6. No ser. Cambiar de colores, en esa década del 80 era pasarse el otro bando. Desertar. Lina y su compañero piden asilo político en la Embajada de Estados Unidos en Argentina en agosto de 1986. Una deserción planificada durante diez años y que implicaba el desprendimiento: se trataba de dejar atrás lo que tenían en Moscú –casa, auto, trabajo- en búsqueda de la libertad que Occidente ofrecía y que no se tenía. El documental refleja el hecho y su trascendencia en la época y se plantea como una ruptura, una fisura no prevista. Y entonces, aparecen las perspectivas divergentes. Para sus compañeros fue inesperado, alguien lo califica incluso como una traición. Para ellos fue una liberación. Pero mientras para aquellos se seguía sosteniendo la necesidad de un Estado que permitía una vida estable y relativamente confortable, para éstos era preferible la libertad de mercado occidental. Convertidos en estadounidenses, Lina y su pareja posan, se exhiben en aquel pasado con sus nuevos colores: los de la bandera de barras y estrellas en sus ropas de trabajo, el de los dólares que muestran casi al borde de lo obsceno desde Miami, paraíso del sueño americano para los extranjeros.
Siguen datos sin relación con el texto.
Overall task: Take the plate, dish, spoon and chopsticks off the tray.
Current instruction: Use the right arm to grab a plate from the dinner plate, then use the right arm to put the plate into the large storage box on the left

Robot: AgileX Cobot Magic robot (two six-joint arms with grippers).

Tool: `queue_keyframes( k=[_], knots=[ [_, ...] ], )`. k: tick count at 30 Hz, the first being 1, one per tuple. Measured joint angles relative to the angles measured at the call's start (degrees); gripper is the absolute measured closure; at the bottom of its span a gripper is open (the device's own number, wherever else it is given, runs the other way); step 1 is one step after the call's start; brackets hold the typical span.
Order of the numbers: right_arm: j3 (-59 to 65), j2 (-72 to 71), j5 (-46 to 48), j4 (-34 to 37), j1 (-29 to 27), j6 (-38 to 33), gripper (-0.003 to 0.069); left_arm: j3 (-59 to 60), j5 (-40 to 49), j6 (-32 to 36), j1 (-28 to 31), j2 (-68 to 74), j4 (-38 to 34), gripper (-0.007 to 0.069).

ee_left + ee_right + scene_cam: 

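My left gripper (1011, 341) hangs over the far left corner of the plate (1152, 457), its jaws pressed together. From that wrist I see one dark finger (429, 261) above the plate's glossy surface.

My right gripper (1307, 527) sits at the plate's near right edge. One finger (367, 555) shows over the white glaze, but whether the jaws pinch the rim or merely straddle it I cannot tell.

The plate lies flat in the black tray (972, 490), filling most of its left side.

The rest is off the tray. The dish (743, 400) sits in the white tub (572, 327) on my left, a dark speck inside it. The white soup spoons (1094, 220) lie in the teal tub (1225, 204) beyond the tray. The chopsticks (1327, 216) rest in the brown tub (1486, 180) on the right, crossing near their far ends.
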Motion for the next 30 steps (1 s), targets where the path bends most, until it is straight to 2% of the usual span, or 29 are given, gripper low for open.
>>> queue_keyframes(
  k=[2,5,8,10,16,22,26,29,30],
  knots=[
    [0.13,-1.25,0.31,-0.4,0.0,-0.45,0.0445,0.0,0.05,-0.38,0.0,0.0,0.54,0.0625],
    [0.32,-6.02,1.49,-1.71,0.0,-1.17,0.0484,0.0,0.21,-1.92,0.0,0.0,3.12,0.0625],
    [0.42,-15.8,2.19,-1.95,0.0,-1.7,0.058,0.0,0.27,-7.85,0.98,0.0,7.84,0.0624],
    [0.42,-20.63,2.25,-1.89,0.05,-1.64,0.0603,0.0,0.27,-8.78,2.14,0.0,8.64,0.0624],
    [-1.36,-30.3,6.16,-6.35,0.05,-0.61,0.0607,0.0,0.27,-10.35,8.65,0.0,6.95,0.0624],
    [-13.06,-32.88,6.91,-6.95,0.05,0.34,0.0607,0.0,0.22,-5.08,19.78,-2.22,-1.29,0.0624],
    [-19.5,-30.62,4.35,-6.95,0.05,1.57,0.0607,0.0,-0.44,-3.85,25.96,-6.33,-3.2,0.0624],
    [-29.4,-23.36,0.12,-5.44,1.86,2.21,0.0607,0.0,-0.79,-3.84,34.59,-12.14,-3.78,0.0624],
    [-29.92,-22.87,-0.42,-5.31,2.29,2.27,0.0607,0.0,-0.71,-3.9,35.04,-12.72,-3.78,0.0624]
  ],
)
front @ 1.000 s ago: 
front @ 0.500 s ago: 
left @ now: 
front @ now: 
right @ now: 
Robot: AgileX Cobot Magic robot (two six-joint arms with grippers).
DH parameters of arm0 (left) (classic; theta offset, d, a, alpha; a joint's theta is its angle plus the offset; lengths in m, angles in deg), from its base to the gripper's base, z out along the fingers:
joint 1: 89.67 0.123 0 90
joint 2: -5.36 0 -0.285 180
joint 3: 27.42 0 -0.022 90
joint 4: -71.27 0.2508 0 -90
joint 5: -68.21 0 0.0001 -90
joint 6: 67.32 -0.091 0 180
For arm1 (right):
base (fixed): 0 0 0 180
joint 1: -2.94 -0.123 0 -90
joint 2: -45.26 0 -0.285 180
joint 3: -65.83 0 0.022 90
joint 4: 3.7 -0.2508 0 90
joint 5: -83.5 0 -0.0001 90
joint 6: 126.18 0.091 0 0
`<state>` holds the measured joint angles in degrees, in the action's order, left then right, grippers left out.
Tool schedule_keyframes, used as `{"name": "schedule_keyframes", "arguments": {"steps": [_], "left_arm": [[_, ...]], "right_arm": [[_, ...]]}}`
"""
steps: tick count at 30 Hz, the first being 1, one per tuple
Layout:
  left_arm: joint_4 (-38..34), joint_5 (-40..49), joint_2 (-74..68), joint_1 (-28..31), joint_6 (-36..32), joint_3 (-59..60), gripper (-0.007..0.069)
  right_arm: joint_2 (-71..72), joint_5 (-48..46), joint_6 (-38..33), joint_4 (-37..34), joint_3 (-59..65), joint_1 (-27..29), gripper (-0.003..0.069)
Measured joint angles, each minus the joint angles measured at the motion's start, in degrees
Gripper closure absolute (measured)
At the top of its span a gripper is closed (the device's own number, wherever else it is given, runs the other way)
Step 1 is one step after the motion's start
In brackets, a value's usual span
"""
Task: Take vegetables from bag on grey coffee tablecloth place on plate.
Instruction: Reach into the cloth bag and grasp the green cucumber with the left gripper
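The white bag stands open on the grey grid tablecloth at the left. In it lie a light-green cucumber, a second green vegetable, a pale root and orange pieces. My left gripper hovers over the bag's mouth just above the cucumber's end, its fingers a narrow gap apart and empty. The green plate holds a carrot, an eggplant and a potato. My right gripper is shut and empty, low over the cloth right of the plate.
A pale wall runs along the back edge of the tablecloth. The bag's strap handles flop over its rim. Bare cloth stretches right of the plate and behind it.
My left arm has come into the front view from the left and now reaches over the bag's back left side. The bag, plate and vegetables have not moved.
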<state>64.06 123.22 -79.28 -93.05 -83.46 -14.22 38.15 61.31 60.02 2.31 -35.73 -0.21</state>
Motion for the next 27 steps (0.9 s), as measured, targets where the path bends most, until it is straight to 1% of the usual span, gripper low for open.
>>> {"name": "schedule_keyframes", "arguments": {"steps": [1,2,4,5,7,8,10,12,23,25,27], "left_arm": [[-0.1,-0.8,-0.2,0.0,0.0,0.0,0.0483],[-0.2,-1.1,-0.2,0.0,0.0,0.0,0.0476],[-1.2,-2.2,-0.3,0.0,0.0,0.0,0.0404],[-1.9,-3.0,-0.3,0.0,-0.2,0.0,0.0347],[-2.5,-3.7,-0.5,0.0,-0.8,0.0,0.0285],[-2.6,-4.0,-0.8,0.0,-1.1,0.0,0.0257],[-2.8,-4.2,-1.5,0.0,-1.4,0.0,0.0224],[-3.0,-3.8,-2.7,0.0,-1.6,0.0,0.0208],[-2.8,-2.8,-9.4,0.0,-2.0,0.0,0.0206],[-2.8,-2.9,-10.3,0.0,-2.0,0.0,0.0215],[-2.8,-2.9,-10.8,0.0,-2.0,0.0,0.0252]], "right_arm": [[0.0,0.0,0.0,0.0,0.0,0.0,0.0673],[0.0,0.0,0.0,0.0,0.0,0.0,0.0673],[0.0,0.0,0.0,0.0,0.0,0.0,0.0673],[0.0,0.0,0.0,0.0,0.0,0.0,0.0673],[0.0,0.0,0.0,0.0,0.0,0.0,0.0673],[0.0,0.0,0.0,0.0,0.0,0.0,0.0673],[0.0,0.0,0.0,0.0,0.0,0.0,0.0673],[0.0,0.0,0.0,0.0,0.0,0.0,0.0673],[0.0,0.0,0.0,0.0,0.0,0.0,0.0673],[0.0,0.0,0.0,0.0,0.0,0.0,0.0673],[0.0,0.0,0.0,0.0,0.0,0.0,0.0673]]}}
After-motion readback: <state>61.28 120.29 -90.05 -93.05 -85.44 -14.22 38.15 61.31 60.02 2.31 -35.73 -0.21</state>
7. Una vez, un circo es también un recordatorio de para qué sirven los archivos. El origen son las filmaciones resguardadas de las actuaciones del Circo de Moscú en Argentina. Pero no se limita a su exposición, a pesar de ser en sí mismo un documento valioso de la cultura popular. Es un punto de partida, porque a partir de rastrear el presente de algunos de aquellos artistas, recupera una dimensión ausente en esas imágenes: qué significó el Circo de Moscú como espectáculo y como vehículo de difusión de la cultura soviética. Y como consecuencia de ello, comprender a través de ello el funcionamiento del sistema y su derrumbe definitivo en 1990, que arrastró a todo lo que había logrado construir. “Todo quedó en ruinas”, parece la síntesis brutal, que se advierte en el estado en que quedó ese hermoso edificio del Circo de Moldavia. “La perestroika destruyó una vida” dice Vasily en relación con lo que se perdió. Y sobre todo, dispersó una historia, una construcción simbólica y prestigiosa de la que se terminó apropiando el mundo occidental. De esa manera, el documental sortea los límites del relato histórico para pensar las formas destructivas que asume el mercado y la retirada del Estado en la vida de las personas. Algo que sigue resonando en nuestros días y que lo convierte en furiosamente presente.

Una vez, un circo (Argentina, 2025). Guion y dirección: Saula Benavente. Fotografía: Pablo Racioppi. Edición: Marco Furnari. Duración: 81 minutos.